Stop Calling Your Daughters "Tomboys" — They Deserve Better
The term "tomboy" was coined back in the sixteenth century to describe "rude and boisterous" boys. Eventually, the term evolved into a description for girls who are not stereotypically 'girly' and whose interests and hobbies are considered more typical of boys than of girls. But in today's world, where gender fluidity is increasingly more accepted and recognized, and where girl power is gaining new heights, it's definitely time to admit "tomboy" is problematic and to let it go.
As a child I climbed trees and scraped my knees and played baseball with my friends. I raced bikes and fell into ditches and dug in dirt and roasted potatoes in the ground. I collected bugs, learned Aikido, and immersed myself in science books. I loved being a kid. I loved doing everything I was "allowed" to do, and everything I wasn't, and I never considered any activities to be limited to just boys or to just girls. It wasn't until I was older, a pre-teen, that I realized there was a difference in the way society treats boys and girls. I didn't think I was anything but a regular kid, but apparently I was a tomboy. I was not as "girly" or "feminine" as I was "supposed" to be.
Sometime around seventh grade, and after a brief dabble in grunge (I miss you, Kurt), I decided being a so-called "tomboy" wasn't the way I wanted to be known. I was a girl, I liked boys, and I heard that boys don't like tomboys. (No, I wasn't very progressive as a teenager.) So, I distanced myself from the "boy things" I loved as a child. I stopped playing baseball in the grass. I quit martial arts because my parents insisted it would give me a "masculine physique," and I started wearing makeup. I traded in my sneakers for wedges and my jeans for mini-skirts and dresses. My oversized t-shirts and plaid shirts gave way to tube tops and halters. I was feminine, and acting the "right way," or at least the way everyone expected me to act. The thing is, I never felt "wrong" when I didn't dress quite as "feminine," either. I felt perfectly fine being true to my natural self. And that's when I realized that I wasn't the problem. Everyone else was.
I felt perfectly fine being true to my natural self. And that's when I realized that I wasn't the problem. Everyone else was.
Now that I have a daughter, I am even more hyper-aware about the ridiculous standards the society we live in has for little girls. One day, my daughter came home and told me that boys are better at sports and understand math better than girls. After a brief moment of being floored that a 6-year-old child had already been inundated with these damaging and problematic notions, I told her that kind of rhetoric was wrong. I informed her boys and girls are able to do whatever they want, equally, and the idea that she is already a step or two behind the boys in her class simply because she's a girl is, and always will be, preposterous.
And then, just last year, we had the following conversation:
My daughter: Mom, what's a tomboy?
Me: An archaic word for girls who didn't succumb to society's expectations of "girly."
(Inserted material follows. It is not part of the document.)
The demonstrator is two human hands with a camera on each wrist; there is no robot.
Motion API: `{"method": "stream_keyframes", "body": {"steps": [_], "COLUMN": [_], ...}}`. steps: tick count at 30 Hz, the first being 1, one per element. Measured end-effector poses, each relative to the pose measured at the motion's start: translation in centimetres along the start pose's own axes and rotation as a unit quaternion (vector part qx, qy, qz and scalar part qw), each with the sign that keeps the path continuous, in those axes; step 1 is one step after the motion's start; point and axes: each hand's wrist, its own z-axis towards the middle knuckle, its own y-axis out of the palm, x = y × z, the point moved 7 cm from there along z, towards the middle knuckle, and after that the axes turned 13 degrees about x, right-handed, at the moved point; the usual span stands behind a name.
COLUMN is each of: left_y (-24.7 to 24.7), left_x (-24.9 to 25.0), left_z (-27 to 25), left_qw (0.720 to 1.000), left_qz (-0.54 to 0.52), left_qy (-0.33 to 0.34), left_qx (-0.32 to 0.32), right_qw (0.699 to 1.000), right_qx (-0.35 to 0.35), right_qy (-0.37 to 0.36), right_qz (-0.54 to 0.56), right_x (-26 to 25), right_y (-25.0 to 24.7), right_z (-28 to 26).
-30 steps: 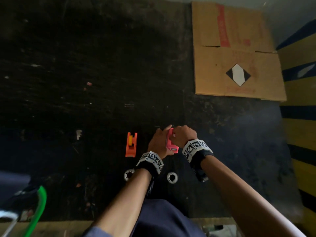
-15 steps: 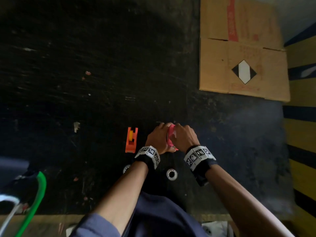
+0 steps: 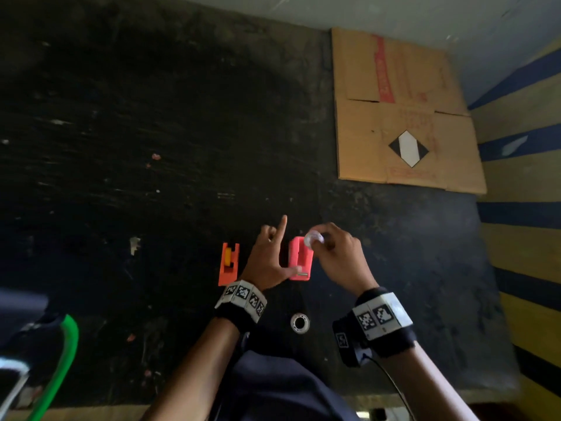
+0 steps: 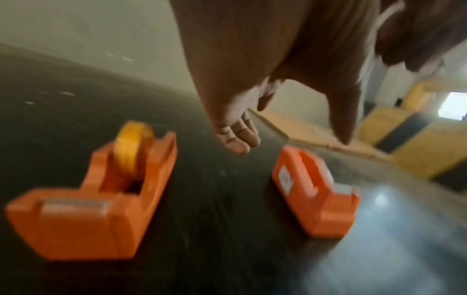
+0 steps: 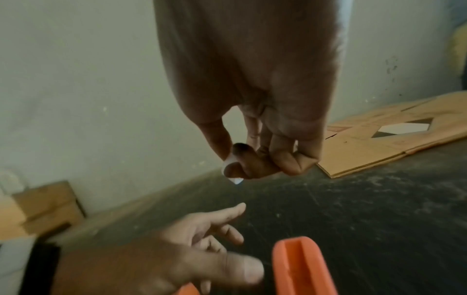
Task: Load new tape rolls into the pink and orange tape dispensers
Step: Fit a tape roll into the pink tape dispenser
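We cannot tell what the small clear ring [image 3: 314, 238] pinched in the right hand [image 3: 337, 256] is: its fingers cover most of it. The left-wrist view is motion-blurred, smearing the label on the pink plastic tape dispenser [image 4: 316, 191]. The right-wrist view's lower edge cuts off that dispenser and the left hand [image 5: 161, 265].

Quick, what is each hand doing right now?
Left hand: open, fingers spread, thumb touching the pink dispenser.
Right hand: pinching a small clear tape roll above the pink dispenser.
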Motion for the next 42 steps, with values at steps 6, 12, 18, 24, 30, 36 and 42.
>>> {"method": "stream_keyframes", "body": {"steps": [6,12,18,24,30,36,42], "left_y": [-4.9,-5.2,-4.9,-5.1,-5.9,-6.0,-6.1], "left_x": [4.0,5.0,4.9,4.8,5.1,5.6,5.1], "left_z": [-2.4,-4.2,-5.3,-6.2,-6.5,-7.2,-7.3], "left_qw": [0.945,0.894,0.872,0.870,0.881,0.884,0.901], "left_qz": [-0.324,-0.443,-0.480,-0.478,-0.460,-0.452,-0.417], "left_qy": [-0.039,-0.061,-0.092,-0.118,-0.114,-0.114,-0.114], "left_qx": [0.011,0.003,-0.003,-0.014,-0.017,-0.028,-0.026], "right_qw": [0.952,0.936,0.970,0.980,0.967,0.966,0.971], "right_qx": [-0.032,-0.047,0.029,0.117,0.152,0.158,0.164], "right_qy": [0.092,0.088,-0.005,-0.089,-0.137,-0.176,-0.149], "right_qz": [0.290,0.338,0.240,0.133,0.150,0.107,0.091], "right_x": [-3.1,-4.8,-4.8,-4.8,-5.8,-6.4,-5.4], "right_y": [-1.4,-1.3,-1.7,-2.6,-3.5,-3.6,-3.8], "right_z": [-2.6,-4.4,-5.4,-6.0,-6.7,-7.4,-7.3]}}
My dauther: Am I a tomboy? Someone said I'm a tomboy.
Me: No. You're a kid
And while I wish that particular conversation would have ended the debate entirely, I can see my daughter struggling to reconcile the messages she's hearing at home with the messages she's hearing from media, advertisements, and her classmates. Sometimes I'm winning the battle, but I'm terrified of losing the overall war.
Sometimes I'm winning the battle, but I'm terrified of losing the overall war.
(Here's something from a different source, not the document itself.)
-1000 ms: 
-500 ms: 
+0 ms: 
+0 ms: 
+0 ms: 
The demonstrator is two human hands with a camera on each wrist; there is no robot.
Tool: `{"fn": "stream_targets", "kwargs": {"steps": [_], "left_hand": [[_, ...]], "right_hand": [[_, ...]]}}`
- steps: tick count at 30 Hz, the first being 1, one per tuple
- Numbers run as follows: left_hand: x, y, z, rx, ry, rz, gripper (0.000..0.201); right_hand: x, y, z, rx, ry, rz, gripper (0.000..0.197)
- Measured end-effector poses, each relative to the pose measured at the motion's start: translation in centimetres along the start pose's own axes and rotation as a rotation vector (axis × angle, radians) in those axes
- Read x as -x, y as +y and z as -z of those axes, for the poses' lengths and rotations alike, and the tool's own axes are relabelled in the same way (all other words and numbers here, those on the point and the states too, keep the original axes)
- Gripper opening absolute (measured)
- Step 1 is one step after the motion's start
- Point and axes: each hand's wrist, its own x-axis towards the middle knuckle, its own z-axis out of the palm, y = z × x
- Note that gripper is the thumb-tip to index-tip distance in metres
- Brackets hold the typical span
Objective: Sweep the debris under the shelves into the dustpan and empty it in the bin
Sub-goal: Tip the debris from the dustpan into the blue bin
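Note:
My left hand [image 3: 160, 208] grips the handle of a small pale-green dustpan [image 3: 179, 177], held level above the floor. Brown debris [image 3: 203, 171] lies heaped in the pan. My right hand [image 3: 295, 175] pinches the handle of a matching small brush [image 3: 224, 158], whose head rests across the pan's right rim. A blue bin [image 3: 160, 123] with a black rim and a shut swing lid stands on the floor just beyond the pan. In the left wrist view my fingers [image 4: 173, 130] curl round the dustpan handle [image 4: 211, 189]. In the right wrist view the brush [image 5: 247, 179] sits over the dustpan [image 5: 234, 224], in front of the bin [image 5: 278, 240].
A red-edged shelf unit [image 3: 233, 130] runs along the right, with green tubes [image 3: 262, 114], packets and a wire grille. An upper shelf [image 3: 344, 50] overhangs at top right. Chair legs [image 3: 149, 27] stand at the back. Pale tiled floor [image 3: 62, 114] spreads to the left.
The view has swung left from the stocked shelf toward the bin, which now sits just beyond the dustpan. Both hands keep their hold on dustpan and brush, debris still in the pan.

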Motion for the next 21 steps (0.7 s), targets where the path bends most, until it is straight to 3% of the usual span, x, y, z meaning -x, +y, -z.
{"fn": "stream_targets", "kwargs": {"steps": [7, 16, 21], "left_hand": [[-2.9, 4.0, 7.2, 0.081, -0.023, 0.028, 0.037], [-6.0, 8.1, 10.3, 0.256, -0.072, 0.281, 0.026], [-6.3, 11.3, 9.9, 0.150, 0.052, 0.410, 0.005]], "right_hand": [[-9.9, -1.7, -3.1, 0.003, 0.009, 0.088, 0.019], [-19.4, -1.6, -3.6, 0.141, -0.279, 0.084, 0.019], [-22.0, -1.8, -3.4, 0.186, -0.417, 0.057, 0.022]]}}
According to The Atlantic, some people today already believe that “tomboy” is an antiquated term, because some (although, not all) are "free to explore their gender expression beyond traditional femininity." Furthermore, if our culture's "understanding of girlhood is no longer exclusive to being 'girly,' is a tomboy a tomboy anymore, or just one way of being a kid?" Which is exactly what I told my daughter, "No, you are not a tomboy, you're a kid."
But the term tomboy has many negative connotations. When people call my daughter a tomboy, they are telling her she isn't feminine enough to be a "real" girl, whatever the hell that means. She's being told that she doesn't fit the "mold," whatever that mold is. She's hearing that her absolutely normal kid-like interests are masculine rather than feminine, which means something must be "wrong" with her. They are telling her that if she wants to be a "true" girl, she should not run around the playground, scraping her knees, and playing tag.
So, it's time to put tomboy to rest. It's time to call little girls what they are: kids. They're just kids.